Find the number of lines below in which the word "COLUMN" appears, and write that number only.

··········

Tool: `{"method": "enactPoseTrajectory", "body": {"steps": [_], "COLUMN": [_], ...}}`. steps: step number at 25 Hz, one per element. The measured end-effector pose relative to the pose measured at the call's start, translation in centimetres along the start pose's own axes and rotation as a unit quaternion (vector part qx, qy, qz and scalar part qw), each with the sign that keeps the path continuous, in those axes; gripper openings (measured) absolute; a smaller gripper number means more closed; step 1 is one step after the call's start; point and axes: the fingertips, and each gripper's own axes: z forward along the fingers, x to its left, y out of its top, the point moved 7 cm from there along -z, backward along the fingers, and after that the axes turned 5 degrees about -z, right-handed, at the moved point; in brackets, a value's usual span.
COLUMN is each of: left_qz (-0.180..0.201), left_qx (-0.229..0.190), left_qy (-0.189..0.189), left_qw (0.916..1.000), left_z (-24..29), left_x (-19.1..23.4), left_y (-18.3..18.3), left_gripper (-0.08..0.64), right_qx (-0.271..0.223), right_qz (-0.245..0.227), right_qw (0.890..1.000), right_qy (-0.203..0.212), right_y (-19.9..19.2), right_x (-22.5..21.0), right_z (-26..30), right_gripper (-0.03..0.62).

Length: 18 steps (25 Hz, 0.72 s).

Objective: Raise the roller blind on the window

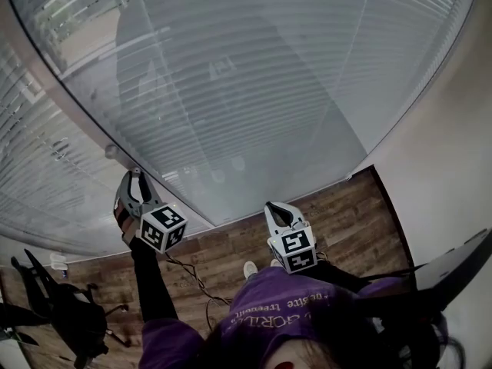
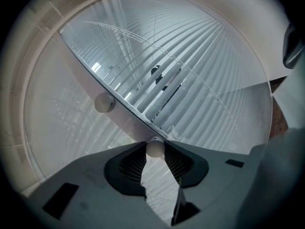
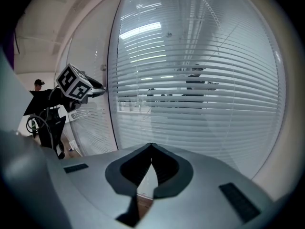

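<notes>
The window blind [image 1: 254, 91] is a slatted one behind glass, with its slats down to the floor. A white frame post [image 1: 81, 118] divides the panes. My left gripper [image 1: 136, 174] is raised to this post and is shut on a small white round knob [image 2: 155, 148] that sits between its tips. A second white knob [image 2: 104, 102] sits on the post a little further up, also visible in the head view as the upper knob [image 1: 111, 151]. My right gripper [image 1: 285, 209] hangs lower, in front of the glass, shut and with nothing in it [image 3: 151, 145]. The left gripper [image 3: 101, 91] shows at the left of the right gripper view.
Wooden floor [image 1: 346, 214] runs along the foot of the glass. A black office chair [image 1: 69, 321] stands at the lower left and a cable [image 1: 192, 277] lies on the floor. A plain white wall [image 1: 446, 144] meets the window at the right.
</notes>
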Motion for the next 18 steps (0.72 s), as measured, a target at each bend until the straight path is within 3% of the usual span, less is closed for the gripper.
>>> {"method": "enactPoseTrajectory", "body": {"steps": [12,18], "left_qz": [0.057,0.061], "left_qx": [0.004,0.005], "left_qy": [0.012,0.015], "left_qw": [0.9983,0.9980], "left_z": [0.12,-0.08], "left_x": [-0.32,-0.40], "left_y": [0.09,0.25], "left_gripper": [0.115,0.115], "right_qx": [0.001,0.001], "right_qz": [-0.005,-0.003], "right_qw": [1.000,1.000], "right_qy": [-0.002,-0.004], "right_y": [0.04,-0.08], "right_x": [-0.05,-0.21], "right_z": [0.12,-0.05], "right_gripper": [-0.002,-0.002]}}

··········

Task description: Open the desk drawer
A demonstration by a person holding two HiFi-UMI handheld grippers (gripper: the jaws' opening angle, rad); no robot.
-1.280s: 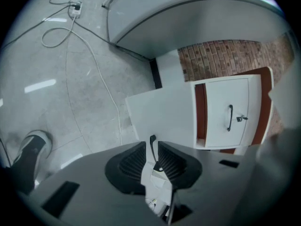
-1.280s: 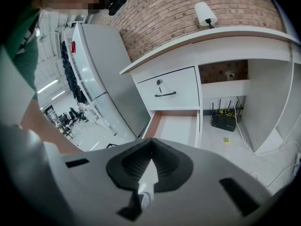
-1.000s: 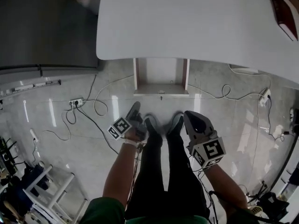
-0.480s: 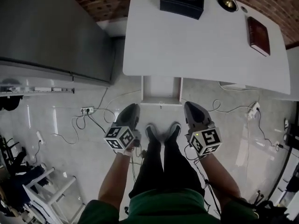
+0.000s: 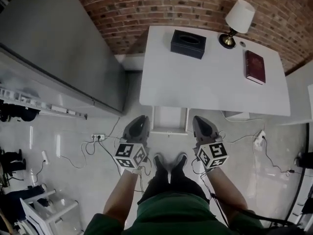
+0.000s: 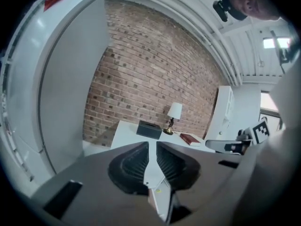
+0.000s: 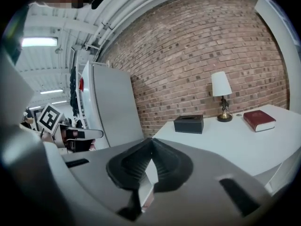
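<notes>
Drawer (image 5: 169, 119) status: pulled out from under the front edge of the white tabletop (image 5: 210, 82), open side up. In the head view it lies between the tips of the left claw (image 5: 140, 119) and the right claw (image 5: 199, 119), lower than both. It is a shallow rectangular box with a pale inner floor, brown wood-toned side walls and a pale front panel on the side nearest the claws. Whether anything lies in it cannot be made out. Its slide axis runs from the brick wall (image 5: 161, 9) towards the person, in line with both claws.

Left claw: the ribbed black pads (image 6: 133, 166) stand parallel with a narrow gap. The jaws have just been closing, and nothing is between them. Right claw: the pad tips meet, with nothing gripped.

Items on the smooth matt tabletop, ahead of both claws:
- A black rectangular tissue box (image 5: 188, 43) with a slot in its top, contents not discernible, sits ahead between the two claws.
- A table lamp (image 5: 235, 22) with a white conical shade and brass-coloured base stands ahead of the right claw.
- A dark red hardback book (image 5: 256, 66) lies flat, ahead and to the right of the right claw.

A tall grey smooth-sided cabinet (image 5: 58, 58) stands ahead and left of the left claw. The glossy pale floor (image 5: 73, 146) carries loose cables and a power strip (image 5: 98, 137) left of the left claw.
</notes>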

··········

* **Answer to this problem**: 2